● **Task statement**
With the images removed, repeat the data below exactly.

● **Data section**
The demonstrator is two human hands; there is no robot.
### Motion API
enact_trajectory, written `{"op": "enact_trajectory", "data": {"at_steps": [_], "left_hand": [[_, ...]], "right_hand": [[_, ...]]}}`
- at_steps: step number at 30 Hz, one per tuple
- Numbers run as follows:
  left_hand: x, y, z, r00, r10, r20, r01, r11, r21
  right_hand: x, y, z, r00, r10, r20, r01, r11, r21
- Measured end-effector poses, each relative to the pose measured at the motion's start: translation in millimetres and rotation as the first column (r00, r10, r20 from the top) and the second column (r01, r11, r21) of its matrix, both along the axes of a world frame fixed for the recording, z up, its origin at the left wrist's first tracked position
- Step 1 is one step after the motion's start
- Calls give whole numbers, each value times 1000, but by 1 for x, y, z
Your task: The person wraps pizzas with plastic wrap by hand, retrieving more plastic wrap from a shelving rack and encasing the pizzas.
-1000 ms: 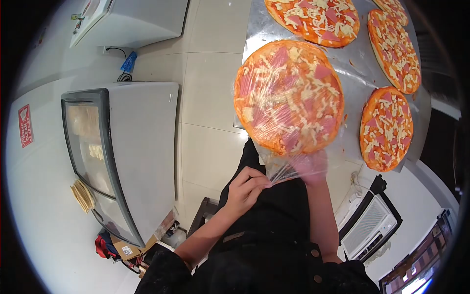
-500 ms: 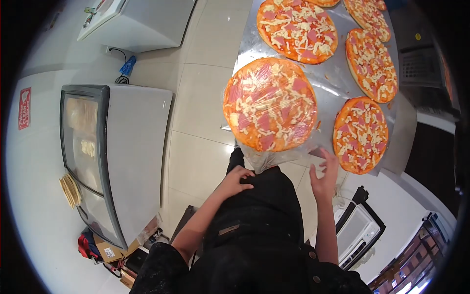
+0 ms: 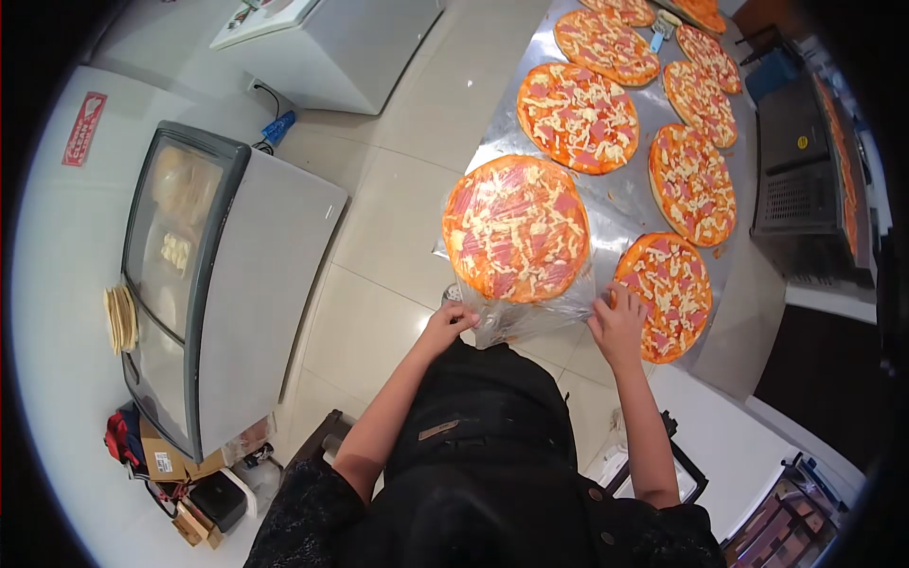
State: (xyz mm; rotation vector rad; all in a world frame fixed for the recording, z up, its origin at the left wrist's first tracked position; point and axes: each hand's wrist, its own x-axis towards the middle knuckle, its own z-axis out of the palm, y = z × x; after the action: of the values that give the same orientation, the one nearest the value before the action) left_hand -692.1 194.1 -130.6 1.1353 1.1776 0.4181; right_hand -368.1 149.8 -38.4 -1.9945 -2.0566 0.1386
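Observation:
A round pizza [image 3: 516,227] topped with shredded cheese and pink ham pieces lies at the table's near left edge, inside a clear plastic bag [image 3: 516,322]. The bag's loose end hangs over the edge toward me. My left hand [image 3: 449,328] pinches this end at its left side. At the right side, my right hand [image 3: 617,322] grips the stretched plastic between thumb and fingers. Just beyond that hand is an unwrapped pizza [image 3: 668,293], close to the fingers; I cannot tell whether they touch it.
Several more unwrapped pizzas stand in two rows along the metal table [image 3: 606,204]. A utensil with a light-blue handle [image 3: 657,42] lies at the far end. A glass-topped freezer [image 3: 275,246] stands left, and a dark oven-like appliance [image 3: 810,180] right.
Both hands have moved up to the bag's loose end and closed on it, spreading it sideways. My view has shifted, showing more of the table's far end.

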Motion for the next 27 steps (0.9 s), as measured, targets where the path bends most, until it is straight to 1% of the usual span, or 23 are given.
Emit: {"op": "enact_trajectory", "data": {"at_steps": [2,3,4,5,6,7,8,9,10,11,12,13,14,15,17,18,19,20,21,23,24,25,27], "left_hand": [[0,4,4,989,-68,-129,85,988,131],[0,7,5,990,-60,-125,79,986,148],[0,11,6,978,-112,-177,139,979,149],[-1,16,6,959,-164,-230,200,969,144],[-4,22,12,960,-159,-229,197,968,155],[-9,30,18,852,-406,-330,417,908,-41],[-15,39,24,679,-633,-373,581,773,-253],[-21,51,38,679,-631,-375,583,774,-247],[-28,64,58,515,-649,-560,589,743,-318],[-35,77,76,314,-639,-702,575,716,-395],[-43,90,91,389,-459,-799,542,815,-204],[-47,103,101,455,-264,-851,493,870,-7],[-43,119,102,492,-1,-870,550,775,311],[-34,138,102,555,253,-793,576,571,585],[5,179,108,830,205,-519,399,433,808],[24,193,100,799,146,-583,503,370,781],[41,200,91,758,90,-647,599,299,743],[57,204,85,729,53,-682,651,254,716],[69,205,78,695,16,-718,700,210,682],[85,204,64,699,-65,-712,708,204,676],[88,205,58,704,-125,-700,709,192,679],[87,204,52,696,-146,-703,716,208,666],[89,206,45,732,-177,-658,681,225,697]], "right_hand": [[-1,0,-1,1000,7,22,-7,1000,-4],[-3,1,0,999,6,41,-5,1000,-23],[-4,3,2,999,-15,38,17,998,-59],[-5,4,3,999,-12,42,14,999,-44],[-7,4,3,998,-27,63,30,998,-50],[-8,4,3,996,-42,82,47,997,-59],[-6,2,4,996,-41,83,46,998,-51],[-1,0,4,996,-49,76,57,993,-105],[2,2,4,996,-60,70,71,984,-162],[1,9,13,995,-63,71,74,984,-164],[-3,18,36,989,-150,-13,149,987,-54],[-7,26,58,968,-228,-104,234,971,43],[-14,42,74,961,-220,-169,234,970,69],[-23,59,80,957,-189,-220,215,971,100],[-46,103,78,937,-107,-332,169,972,165],[-59,124,68,918,-57,-393,140,973,186],[-70,146,50,962,-42,-268,96,977,193],[-77,163,30,990,-23,-140,50,980,191],[-79,172,11,989,-35,-143,59,983,172],[-87,183,-20,993,-118,-23,119,991,58],[-87,183,-26,991,-132,-7,132,991,-5],[-87,182,-32,991,-135,-13,135,990,-33],[-86,179,-42,990,-139,27,139,990,-25]]}}
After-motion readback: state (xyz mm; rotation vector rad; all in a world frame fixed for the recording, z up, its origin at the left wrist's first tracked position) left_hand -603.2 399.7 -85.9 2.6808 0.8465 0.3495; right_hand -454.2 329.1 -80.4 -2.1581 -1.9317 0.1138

● **Exercise answer**
The demonstrator is two human hands; there is no robot.
### Motion API
enact_trajectory, written `{"op": "enact_trajectory", "data": {"at_steps": [_], "left_hand": [[_, ...]], "right_hand": [[_, ...]]}}`
- at_steps: step number at 30 Hz, one per tuple
- Numbers run as follows:
  left_hand: x, y, z, r00, r10, r20, r01, r11, r21
  right_hand: x, y, z, r00, r10, r20, r01, r11, r21
- Measured end-effector poses, each relative to the pose measured at the motion's start: translation in millimetres and rotation as the first column (r00, r10, r20 from the top) and the second column (r01, r11, r21) of its matrix, both along the axes of a world frame fixed for the recording, z up, its origin at the left wrist's first tracked position
- Step 1 is one step after the motion's start
- Calls give whole numbers, each value times 1000, but by 1 for x, y, z
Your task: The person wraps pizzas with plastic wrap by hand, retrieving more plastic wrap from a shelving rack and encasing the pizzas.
-1000 ms: 
-500 ms: 
+0 ms: 
State: (xyz mm; rotation vector rad; all in a world frame fixed for the recording, z up, its origin at the left wrist's first tracked position; point and axes: each hand's wrist, its own x-axis towards the middle knuckle, its own z-axis out of the palm, y = z × x; after the action: of the values that give the same orientation, the one nearest the value before the action) left_hand -692.1 194.1 -130.6 1.1353 1.1776 0.4181; right_hand -368.1 149.8 -38.4 -1.9945 -2.0566 0.1386
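Observation:
A round pizza [image 3: 516,227] topped with shredded cheese and pink ham pieces lies at the table's near left edge, inside a clear plastic bag [image 3: 516,322]. The bag's loose end hangs over the edge toward me. My left hand [image 3: 449,328] pinches this end at its left side. At the right side, my right hand [image 3: 617,322] grips the stretched plastic between thumb and fingers. Just beyond that hand is an unwrapped pizza [image 3: 668,293], close to the fingers; I cannot tell whether they touch it.
Several more unwrapped pizzas stand in two rows along the metal table [image 3: 606,204]. A utensil with a light-blue handle [image 3: 657,42] lies at the far end. A glass-topped freezer [image 3: 275,246] stands left, and a dark oven-like appliance [image 3: 810,180] right.
Both hands have moved up to the bag's loose end and closed on it, spreading it sideways. My view has shifted, showing more of the table's far end.
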
Motion for the next 27 steps (0.9 s), as measured, targets where the path bends most, until it is straight to 1% of the usual span, or 23 are given.
Emit: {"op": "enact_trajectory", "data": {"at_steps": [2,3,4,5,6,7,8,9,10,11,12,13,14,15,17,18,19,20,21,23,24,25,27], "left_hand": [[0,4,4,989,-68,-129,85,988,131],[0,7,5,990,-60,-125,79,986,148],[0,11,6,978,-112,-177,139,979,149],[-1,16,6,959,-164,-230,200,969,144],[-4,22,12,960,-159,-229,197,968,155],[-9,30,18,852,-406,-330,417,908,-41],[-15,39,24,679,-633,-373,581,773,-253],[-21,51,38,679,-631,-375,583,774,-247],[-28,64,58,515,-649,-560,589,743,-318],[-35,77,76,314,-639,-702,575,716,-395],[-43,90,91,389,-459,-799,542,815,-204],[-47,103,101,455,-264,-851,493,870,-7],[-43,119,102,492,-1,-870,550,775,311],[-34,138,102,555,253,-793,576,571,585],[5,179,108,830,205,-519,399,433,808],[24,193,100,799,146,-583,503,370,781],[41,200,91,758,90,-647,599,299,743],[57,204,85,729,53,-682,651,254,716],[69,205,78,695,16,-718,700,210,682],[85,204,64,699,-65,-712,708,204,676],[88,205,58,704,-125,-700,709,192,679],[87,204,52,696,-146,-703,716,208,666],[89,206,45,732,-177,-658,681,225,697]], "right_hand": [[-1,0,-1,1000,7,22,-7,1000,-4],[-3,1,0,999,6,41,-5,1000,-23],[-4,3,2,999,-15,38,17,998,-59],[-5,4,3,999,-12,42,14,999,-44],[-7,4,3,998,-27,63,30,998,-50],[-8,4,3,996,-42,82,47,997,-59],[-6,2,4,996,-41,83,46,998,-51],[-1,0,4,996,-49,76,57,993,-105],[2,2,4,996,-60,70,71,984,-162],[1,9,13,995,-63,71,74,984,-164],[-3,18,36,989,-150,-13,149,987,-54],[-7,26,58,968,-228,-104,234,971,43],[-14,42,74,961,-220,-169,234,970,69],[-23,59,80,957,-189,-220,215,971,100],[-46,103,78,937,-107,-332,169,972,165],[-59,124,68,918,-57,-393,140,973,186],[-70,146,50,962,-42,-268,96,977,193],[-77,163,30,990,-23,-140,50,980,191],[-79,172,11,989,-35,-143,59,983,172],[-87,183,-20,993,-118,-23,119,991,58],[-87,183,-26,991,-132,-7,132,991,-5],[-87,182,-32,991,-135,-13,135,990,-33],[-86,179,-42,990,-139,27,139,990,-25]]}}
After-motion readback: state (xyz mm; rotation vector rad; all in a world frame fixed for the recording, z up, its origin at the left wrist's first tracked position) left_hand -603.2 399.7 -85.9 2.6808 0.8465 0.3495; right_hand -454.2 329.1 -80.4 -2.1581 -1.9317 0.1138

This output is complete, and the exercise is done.